The word “corporate” can conjure up some pretty negative imagery. Statistically the majority of people reading this article will have worked or will work for some sort of corporation in their lifetime. “The Man”, “The Establishment” they are all viewed as the bad guy, the overlords who tells us when we can’t take time off, when we aren’t going to get raises, and when it is time to stop having fun and play by the rules. We have dreams of being famous, winning the lottery, or some other windfall that will spare us working as a cog in a giant wheel.
In many ways, while we may admire games designers, especially the household names that we recognize, they are still beholden to corporations. Over the last two years we have seen a handful of video games designers who have left behind their high-ranking positions in search of smaller endeavors, a simpler set up. These names, which include Bleszinski, Levine, Molyneaux, and Hall, each have their own story, but all add up to people who felt the need to leave their jobs at large, well-known studios to create something that truly mattered to them.
Triple-A development is a grueling world. One where designers answer to executives, who answer to board members, who answer to stockholders. This world of suits and titles has no interest in fostering creativity or providing new experiences, it is far more concerned with the bottom line and justifying large production values. Large studios are unwilling to take risks, far more concerned with treading old paths, and reiterating on proven ideas that sell pre-orders. It is a world that is made for few people, and thrives off the kinds of designers who are used to working in very specific roles.
I often wonder if people who have been industry staples for so long, names like Kenji Inafune, developer of Mega Man and countless other commercial successes, or Cliff Bleszinski who created the Quake and the Gears of War series, feel like they were betrayed by their long-term commitments to certain studios. When games like Gears of War were being created, there was no independent scene to speak of. Even when independent games were created, finding a platform to put them on was difficult, getting any sort of promotion was nearly impossible. If you wanted to make a game eight years ago, you went to work at a large studio, put in your long hours, and hoped to rise to the top.
Today is a totally different story. Video games are born in basements and small offices across the globe. Whether it is small teams of studio veterans, financed by Kickstarter, or a one-man amatuer making a mod for an established shooter, the studio model is becoming more and more obtuse, and people are creating things that blockbuster developers never could. The biggest advantage to being one of these small-time developers is the ability to be creative, not beholden to the tropes of past work, be it your or own or someone elses. This freedom obviously speaks to the one-time rogues who have come to be shackled by studios.

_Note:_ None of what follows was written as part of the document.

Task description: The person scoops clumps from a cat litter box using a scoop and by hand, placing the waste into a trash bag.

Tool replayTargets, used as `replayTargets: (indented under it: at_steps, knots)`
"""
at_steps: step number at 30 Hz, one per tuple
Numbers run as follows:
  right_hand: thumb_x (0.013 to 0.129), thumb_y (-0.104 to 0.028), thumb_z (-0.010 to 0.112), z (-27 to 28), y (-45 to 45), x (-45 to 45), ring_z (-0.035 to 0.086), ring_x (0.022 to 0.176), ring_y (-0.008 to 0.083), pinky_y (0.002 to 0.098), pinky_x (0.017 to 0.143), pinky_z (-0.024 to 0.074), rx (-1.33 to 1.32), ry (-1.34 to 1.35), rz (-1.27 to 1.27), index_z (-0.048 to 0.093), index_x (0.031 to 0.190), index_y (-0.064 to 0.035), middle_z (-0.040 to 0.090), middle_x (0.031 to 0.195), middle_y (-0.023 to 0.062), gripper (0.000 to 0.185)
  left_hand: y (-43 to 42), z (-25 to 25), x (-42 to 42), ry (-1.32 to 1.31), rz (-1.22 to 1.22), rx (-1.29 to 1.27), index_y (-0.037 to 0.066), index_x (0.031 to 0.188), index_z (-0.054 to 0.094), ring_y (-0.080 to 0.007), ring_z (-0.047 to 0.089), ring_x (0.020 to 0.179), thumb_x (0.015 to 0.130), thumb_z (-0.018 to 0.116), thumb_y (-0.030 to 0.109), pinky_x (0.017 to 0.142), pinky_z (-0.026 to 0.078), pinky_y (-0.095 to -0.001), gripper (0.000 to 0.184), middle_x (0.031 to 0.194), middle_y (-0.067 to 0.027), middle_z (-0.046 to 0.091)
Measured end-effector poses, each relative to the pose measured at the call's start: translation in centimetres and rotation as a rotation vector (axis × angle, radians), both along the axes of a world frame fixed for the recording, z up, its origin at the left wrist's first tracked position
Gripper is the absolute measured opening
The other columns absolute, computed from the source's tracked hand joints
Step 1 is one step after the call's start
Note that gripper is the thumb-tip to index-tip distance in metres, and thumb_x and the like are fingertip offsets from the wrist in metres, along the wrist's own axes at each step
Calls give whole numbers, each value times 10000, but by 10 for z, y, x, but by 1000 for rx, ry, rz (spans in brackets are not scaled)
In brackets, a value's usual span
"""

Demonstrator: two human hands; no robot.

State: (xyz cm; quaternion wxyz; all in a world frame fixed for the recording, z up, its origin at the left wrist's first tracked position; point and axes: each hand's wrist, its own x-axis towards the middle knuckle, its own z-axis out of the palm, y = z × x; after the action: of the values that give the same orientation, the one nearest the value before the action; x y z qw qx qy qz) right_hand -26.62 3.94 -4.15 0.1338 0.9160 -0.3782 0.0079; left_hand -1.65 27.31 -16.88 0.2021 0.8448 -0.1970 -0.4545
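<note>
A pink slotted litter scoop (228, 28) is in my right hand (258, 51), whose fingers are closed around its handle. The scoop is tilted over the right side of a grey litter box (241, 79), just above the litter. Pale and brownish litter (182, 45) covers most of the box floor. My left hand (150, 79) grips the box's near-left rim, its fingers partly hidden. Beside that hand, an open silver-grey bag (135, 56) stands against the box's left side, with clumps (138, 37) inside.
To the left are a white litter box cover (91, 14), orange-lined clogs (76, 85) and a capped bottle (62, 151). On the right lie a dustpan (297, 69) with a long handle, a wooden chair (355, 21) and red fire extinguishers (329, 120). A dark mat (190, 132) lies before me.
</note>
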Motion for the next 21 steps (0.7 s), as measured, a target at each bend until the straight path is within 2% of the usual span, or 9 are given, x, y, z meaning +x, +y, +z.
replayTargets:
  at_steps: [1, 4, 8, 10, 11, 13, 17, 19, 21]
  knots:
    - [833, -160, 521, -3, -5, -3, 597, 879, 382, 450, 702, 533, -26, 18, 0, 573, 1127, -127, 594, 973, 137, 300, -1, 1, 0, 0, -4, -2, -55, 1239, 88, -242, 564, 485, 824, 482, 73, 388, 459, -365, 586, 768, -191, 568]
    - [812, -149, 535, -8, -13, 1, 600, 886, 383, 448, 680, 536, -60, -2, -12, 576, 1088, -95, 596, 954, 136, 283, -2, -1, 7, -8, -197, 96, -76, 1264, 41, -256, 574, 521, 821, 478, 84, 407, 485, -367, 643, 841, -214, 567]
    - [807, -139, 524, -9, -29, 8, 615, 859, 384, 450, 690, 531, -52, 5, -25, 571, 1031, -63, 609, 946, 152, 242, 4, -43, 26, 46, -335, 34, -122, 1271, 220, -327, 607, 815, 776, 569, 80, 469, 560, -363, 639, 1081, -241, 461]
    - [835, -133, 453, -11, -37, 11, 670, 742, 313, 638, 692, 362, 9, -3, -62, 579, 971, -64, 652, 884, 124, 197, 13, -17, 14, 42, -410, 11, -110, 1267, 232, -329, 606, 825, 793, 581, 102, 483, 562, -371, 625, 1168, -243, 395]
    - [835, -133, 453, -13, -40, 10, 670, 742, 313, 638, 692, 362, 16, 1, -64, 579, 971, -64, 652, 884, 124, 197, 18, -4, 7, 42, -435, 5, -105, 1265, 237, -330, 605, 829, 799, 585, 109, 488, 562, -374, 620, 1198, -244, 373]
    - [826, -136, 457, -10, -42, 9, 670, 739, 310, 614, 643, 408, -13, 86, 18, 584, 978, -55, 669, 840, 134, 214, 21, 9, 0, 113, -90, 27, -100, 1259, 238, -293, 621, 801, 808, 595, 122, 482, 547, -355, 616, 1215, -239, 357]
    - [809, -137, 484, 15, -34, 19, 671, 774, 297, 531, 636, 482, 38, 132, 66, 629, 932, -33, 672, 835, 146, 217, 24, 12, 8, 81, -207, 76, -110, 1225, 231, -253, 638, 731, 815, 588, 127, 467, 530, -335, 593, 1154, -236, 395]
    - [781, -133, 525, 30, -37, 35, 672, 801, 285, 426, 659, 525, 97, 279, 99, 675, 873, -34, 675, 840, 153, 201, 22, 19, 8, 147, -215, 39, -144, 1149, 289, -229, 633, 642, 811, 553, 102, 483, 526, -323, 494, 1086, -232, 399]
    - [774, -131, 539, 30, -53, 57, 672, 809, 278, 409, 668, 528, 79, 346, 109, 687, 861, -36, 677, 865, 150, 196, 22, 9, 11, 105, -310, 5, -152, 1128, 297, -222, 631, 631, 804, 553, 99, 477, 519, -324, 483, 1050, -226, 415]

When Cliff Bleszinski left Epic Studios, it was considered a pretty surprising move. The Gears of War series had no end in sight, and many figured that if the personality known as CliffyB was going to build something new, it would be at the same large-scale design level. However, I imagine working on the same series for the better part of decade, each release with its massive expectations both critically and sales-wise, has got to wear on one’s ambition and spirit. When Bleszinski said he needed a break, many assumed it would be from designing altogether, it turns out he just needed to get away from the Triple-A. In a recent interview with Leigh Alexander, Bleszinski revealed that the Gears of War series didn’t turn out how he wanted, how he didn’t want it to be his legacy, and how he never wanted to work at a large studio again.
Many of these designers didn’t dream of working for any sort of corporate overlords, in fact, they started making games to escape that very lifestyle. Ken Levine founded Irrational to be a creative team with new ideas, and as BioShock Infinite weighed on him, I’m sure he wondered if staying at Irrational meant making a game where there is always a girl and always a lighthouse. As someone who is a video game luminary, I am sure the prospective of being shackled to a type of game and type of franchise seemed horrifically unappealing.
The list goes on. Dean Hall arose to fame with Day-Z, quickly being shoved into the video game limelight as another small-time eccentric designer who was gifted a large scale development team of his own, as long as he continued to work on his newly bonafide success. It should not surprise anyone that the man who loved risk and loved experimentation found that working for a corporation like Bohemia was not for him.
Game designers, at least the truly great ones, arise to fame because they are people who seek to do something different, who like to break down barriers. Unfortunately, those same people often end up in shitty situations where the walls have never been thicker, the rules have never been more strict. When expectations are set, when large amounts of money is on the line, you have to play by the rules established by those who are funding your dream. The more money invested, the shorter the leash. These limitations are exactly what scares these amazing minds from working with these studios.
Triple-A development is going through growing pains as video games continue to evolve as a medium. Escalation in the cost of development are making many publishers increasingly skeptical of games which carry large financial risks. These publishers fail to realize the expectations and development cycles are fostering crushing environments, chasing away world-class talent who can no longer work under such oppressive conditions. While the Irrational layoffs were hard to hear about, it was clear that for the first time, a publisher was willing to amend their vision of games to accommodate a weary Ken Levine. More publishers need to find more efficient, and more effective ways to utilize the talents of the great designers they are fortunate to have on payroll, or risk losing more visionaries to the growing world of independent developers.